= ABOUT THIS TASK =
The data below must be returned in full and exactly.

= PROVIDED DATA =
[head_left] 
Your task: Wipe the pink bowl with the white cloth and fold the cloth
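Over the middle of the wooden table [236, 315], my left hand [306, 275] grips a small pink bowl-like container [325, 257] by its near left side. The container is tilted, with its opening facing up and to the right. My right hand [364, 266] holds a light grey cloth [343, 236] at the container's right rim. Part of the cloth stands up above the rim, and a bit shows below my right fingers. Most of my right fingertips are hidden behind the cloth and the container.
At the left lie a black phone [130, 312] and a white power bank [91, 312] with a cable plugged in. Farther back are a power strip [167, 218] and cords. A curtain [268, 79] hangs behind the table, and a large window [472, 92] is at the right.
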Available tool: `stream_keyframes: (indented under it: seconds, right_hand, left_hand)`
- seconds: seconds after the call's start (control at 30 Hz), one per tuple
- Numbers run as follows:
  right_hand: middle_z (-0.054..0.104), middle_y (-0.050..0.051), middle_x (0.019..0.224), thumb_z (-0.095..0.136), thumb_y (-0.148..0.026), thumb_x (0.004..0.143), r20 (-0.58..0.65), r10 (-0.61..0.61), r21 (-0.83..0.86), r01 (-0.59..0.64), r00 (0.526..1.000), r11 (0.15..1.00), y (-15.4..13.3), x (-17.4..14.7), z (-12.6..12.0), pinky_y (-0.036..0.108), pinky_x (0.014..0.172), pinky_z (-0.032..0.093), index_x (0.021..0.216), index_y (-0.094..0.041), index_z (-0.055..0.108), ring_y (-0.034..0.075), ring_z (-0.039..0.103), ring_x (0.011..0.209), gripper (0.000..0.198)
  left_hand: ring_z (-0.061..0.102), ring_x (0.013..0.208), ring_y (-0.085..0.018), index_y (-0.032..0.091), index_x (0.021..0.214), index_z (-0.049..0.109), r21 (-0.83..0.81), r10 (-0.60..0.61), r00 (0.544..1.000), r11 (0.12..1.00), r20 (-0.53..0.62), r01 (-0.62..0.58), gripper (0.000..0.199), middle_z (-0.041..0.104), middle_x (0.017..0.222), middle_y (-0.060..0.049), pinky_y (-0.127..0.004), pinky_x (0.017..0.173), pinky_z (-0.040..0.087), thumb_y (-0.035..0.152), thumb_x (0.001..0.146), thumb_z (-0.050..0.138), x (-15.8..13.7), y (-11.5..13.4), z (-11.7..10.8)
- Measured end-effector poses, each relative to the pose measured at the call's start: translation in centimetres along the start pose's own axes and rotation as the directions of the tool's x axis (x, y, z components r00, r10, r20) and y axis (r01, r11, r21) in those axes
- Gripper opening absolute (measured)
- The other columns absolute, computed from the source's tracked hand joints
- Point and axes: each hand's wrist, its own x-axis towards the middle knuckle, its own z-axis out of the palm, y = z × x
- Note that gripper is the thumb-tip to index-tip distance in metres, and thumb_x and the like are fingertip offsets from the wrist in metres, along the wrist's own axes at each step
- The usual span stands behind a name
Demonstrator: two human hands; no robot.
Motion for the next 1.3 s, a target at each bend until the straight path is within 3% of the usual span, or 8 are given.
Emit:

= RESULT =
[head_left] 
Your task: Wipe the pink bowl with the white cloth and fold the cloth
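Over the middle of the wooden table [236, 315], my left hand [306, 275] grips a small pink bowl-like container [325, 257] by its near left side. The container is tilted, with its opening facing up and to the right. My right hand [364, 266] holds a light grey cloth [343, 236] at the container's right rim. Part of the cloth stands up above the rim, and a bit shows below my right fingers. Most of my right fingertips are hidden behind the cloth and the container.
At the left lie a black phone [130, 312] and a white power bank [91, 312] with a cable plugged in. Farther back are a power strip [167, 218] and cords. A curtain [268, 79] hangs behind the table, and a large window [472, 92] is at the right.
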Available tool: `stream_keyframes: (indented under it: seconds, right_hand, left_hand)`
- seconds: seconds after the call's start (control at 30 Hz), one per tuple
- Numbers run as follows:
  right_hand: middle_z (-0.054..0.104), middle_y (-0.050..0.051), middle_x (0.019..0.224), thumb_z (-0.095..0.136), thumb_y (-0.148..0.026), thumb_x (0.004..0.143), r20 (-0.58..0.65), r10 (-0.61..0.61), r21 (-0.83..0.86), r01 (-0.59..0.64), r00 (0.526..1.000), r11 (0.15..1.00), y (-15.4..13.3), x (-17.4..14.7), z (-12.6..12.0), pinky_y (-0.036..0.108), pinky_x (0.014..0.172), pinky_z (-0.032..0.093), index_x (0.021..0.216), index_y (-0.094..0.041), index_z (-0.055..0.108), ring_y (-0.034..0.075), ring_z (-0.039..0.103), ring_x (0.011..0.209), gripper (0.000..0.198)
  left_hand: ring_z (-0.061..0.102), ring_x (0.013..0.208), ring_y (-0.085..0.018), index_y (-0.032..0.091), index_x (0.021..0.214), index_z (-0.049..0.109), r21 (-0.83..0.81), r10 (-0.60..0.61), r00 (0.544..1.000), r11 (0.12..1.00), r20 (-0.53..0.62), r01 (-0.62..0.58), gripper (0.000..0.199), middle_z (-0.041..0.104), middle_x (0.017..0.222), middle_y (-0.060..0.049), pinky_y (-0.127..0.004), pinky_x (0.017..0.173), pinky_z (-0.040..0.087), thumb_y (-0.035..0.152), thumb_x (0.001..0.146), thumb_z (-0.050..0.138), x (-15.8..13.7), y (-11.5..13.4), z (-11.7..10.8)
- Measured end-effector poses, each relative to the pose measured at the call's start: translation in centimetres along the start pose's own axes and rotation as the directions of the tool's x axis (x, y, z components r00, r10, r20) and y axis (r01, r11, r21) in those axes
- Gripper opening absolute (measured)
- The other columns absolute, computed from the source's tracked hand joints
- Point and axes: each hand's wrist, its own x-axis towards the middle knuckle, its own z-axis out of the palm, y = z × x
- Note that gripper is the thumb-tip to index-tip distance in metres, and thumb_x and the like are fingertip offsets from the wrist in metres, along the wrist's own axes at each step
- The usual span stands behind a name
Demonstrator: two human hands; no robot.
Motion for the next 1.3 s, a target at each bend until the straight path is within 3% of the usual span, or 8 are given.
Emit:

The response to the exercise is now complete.